Lecture 01:Introduction to Data Management with SQL

DATA 351: Data Management with SQL

Author

Affiliation

Lucas P. Cordova, Ph.D.

Willamette University

Published

January 12, 2026

Abstract

This lecture covers the introduction to data management with SQL.

Motivations

Data Science and Data

Data science is fundamentally tied to the data that it analyzes.

Before any analysis can be done, we need to know:

In what way we want to store the data
How we want to organize the data with that storage
How we can easily retrieve the desired data when we need it

Requirements for Data Storage

All data storage solutions need to be:

Reliable: If a hard drive goes corrupt, we cannot just lose all of our data.
Scalable: We may need ways for thousands of individuals across the world to access at the same time.
Maintainable: The needs of an organization or the data itself can shift over time. The storage needs to be flexible enough to handle these shifts.
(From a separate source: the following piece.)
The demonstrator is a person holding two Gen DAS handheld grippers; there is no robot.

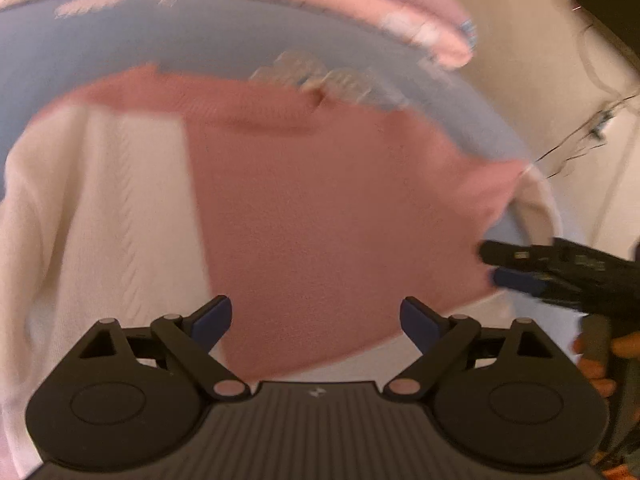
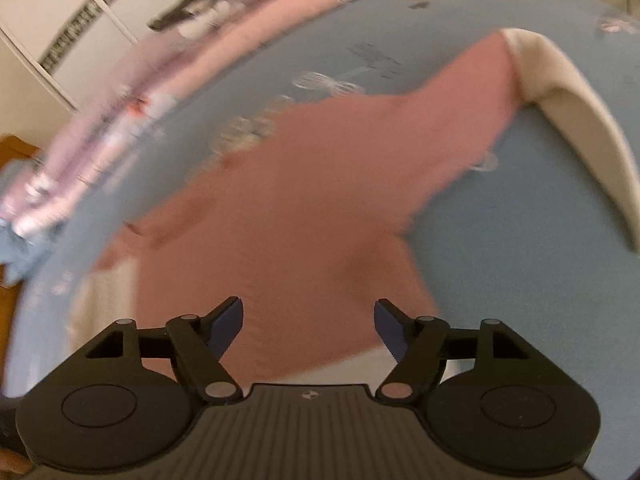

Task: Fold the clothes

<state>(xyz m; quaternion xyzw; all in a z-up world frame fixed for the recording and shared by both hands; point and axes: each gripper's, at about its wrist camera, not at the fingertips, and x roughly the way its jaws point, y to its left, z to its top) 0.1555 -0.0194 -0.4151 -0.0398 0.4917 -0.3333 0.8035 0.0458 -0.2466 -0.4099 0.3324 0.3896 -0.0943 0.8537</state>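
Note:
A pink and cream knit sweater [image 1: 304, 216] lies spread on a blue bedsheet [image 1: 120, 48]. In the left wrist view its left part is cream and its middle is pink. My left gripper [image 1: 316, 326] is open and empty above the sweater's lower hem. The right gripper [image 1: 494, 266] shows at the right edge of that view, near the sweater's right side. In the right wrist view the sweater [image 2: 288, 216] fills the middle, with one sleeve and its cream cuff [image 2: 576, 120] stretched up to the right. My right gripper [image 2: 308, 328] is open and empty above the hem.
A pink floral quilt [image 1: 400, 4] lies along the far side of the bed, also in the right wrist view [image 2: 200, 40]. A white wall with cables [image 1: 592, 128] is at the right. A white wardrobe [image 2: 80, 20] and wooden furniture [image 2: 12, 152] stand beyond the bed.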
This is the work of a data engineer.

Why a Database?

Data Storage Options

There are many different ways information can be stored, with varying trade-offs.

Suppose you wanted to keep track of your friends’ birthdays:

First Name	Last Name	Birthday
Eleven	Hopper	4/2/2004
Dustin	Henderson	8/23/2003
Max	Mayfield	12/14/2005

Option 1: Tables (CSV)

You could store the information in a table or comma-separated values (CSV) file:

First Name	Last Name	Birthday
Eleven	Hopper	4/2/2004
Dustin	Henderson	8/23/2003
Max	Mayfield	12/14/2005

First Name,Last Name,Birthday
Eleven,Hopper,4/2/2004
Dustin,Henderson,8/23/2003
Max,Mayfield,12/14/2005

Option 2: JSON

Alternatively, you might use some other form of common data structure like JSON:

[
  {"First Name": "Eleven",
   "Last Name": "Hopper",
   "Birthday": "4/2/2004"},
  {"First Name": "Dustin",
   "Last Name": "Henderson",
   "Birthday": "8/23/2003"},
  {"First Name": "Max",
   "Last Name": "Mayfield",
   "Birthday": "12/14/2005"}
]

The Plot Thickens

Suppose now you would also like to keep track of what courses they are currently taking at Hawkins High, and what times those courses are held.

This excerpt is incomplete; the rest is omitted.